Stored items
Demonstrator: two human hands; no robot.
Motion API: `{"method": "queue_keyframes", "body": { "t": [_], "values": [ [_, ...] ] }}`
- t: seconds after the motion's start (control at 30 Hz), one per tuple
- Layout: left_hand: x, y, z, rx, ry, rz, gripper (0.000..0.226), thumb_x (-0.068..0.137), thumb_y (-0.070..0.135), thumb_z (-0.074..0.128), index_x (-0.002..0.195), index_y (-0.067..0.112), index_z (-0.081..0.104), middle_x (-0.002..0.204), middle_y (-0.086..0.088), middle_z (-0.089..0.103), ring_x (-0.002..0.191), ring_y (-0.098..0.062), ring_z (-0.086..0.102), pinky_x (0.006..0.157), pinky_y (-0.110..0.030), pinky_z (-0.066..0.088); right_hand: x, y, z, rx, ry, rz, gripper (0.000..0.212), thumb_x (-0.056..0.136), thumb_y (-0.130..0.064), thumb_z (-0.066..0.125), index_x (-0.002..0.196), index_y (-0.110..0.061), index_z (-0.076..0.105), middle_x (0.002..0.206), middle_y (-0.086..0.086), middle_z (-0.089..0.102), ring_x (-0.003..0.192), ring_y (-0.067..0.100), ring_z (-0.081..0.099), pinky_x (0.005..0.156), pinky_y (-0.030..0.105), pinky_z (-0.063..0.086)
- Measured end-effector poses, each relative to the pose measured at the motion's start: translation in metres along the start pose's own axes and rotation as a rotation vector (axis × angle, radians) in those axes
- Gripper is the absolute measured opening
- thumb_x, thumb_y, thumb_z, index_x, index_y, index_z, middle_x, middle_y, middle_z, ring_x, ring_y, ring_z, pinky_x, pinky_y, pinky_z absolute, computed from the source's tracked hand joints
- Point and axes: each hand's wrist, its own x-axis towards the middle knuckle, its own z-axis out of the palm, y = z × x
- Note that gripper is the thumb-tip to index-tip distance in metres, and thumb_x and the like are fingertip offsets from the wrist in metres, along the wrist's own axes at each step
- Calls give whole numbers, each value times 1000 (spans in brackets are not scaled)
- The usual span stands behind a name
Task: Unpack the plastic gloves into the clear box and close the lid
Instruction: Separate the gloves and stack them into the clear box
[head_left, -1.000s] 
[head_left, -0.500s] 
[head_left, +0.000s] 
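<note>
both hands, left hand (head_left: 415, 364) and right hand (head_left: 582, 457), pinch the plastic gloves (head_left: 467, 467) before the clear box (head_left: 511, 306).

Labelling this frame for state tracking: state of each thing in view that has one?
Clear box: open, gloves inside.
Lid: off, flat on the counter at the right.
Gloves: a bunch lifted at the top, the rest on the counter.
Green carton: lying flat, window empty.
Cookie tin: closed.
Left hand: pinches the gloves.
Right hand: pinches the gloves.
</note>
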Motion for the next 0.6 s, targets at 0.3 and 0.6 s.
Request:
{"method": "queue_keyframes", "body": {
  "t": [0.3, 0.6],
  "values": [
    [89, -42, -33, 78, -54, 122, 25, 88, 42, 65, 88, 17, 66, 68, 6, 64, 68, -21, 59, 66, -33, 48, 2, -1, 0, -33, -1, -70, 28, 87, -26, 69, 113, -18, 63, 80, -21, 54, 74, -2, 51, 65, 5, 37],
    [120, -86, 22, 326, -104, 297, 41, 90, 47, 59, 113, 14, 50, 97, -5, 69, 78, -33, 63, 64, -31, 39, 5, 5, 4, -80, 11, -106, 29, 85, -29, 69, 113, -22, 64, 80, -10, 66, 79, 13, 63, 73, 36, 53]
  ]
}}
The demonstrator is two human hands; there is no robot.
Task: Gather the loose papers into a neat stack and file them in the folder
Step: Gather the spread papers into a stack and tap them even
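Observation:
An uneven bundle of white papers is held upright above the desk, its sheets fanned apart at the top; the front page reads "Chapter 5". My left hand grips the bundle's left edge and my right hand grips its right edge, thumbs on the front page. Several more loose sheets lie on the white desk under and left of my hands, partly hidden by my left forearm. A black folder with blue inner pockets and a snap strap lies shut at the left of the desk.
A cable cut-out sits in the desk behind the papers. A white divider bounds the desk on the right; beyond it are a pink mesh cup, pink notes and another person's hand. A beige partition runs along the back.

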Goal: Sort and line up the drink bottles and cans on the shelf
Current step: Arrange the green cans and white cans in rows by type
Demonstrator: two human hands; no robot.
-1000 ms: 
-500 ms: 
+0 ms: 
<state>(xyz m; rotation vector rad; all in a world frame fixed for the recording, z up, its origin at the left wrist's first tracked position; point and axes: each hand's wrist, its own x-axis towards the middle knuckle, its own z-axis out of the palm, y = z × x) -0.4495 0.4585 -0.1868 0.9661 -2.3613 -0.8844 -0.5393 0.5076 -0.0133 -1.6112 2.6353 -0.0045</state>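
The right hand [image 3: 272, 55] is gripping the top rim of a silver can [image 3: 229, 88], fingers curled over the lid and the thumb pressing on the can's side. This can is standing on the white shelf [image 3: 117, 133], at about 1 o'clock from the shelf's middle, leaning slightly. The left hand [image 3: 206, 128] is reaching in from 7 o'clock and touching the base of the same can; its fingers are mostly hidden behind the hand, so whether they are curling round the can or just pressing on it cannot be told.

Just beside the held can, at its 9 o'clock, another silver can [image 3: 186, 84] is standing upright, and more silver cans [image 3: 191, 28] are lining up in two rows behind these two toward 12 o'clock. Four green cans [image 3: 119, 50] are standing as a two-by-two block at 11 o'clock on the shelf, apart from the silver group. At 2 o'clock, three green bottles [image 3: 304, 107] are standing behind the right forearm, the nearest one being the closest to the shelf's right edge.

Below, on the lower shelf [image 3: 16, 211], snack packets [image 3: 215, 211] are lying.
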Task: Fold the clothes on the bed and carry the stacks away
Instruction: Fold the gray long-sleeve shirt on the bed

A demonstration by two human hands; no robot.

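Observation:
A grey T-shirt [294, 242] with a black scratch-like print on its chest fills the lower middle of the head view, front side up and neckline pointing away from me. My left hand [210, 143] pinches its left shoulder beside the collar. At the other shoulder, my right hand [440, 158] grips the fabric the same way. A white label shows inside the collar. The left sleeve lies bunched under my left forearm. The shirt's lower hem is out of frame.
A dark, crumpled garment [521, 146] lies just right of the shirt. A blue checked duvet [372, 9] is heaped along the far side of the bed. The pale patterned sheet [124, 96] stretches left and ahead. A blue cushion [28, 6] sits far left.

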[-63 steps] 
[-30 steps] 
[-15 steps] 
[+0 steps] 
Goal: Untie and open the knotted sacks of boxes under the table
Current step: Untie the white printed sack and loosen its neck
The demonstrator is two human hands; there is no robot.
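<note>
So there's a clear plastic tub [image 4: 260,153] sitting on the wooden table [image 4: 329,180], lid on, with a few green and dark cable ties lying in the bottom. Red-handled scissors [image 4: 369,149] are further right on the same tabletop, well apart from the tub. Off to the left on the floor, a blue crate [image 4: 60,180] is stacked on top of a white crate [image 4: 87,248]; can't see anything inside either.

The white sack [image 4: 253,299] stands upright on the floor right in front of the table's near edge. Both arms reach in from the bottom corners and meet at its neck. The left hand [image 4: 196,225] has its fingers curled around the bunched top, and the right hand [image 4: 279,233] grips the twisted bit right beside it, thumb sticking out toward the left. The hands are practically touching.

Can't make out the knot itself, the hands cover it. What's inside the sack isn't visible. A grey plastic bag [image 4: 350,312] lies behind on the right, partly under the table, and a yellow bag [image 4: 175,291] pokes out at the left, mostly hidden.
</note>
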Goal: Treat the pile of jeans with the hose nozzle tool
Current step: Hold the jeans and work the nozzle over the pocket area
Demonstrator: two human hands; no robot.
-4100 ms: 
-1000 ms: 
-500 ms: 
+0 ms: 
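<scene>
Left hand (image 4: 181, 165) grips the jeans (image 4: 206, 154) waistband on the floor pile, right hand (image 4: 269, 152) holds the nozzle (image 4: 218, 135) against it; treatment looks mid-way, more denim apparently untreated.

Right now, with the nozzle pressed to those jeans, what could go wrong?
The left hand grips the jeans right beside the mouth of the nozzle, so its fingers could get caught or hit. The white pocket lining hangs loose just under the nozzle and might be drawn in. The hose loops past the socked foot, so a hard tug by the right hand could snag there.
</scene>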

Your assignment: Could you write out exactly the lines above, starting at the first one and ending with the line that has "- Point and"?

Response area:
Demonstrator: two human hands; no robot.
Motion API: `{"method": "queue_keyframes", "body": { "t": [_], "values": [ [_, ...] ] }}`
- t: seconds after the motion's start (control at 30 Hz), one per tuple
- Layout: left_hand: x, y, z, rx, ry, rz, gripper (0.000..0.226), thumb_x (-0.068..0.137), thumb_y (-0.070..0.135), thumb_z (-0.074..0.128), index_x (-0.002..0.195), index_y (-0.067..0.112), index_z (-0.081..0.104), middle_x (-0.002..0.204), middle_y (-0.086..0.088), middle_z (-0.089..0.103), ring_x (-0.002..0.191), ring_y (-0.098..0.062), ring_z (-0.086..0.102), pinky_x (0.006..0.157), pinky_y (-0.110..0.030), pinky_z (-0.066..0.088); right_hand: x, y, z, rx, ry, rz, gripper (0.000..0.212), thumb_x (-0.056..0.136), thumb_y (-0.130..0.064), thumb_z (-0.066..0.125), index_x (-0.002..0.196), index_y (-0.110..0.061), index_z (-0.076..0.105), middle_x (0.002..0.206), middle_y (-0.086..0.086), middle_z (-0.089..0.102), ring_x (-0.003..0.192), ring_y (-0.067..0.100), ring_z (-0.081..0.099), pinky_x (0.005..0.156), pinky_y (-0.030..0.105), pinky_z (-0.063..0.086)
- Measured end-effector poses, each relative to the pose measured at the motion's start: translation in metres along the start pose's own axes and rotation as a rotation vector (axis × angle, radians) in those axes
- Gripper is the absolute measured opening
- thumb_x, thumb_y, thumb_z, index_x, index_y, index_z, middle_x, middle_y, middle_z, ring_x, ring_y, ring_z, pinky_x, pinky_y, pinky_z absolute, computed from the source's tracked hand joints
- Point and axes: each hand's wrist, its own x-axis towards the middle knuckle, its own z-axis out of the palm, y = z × x

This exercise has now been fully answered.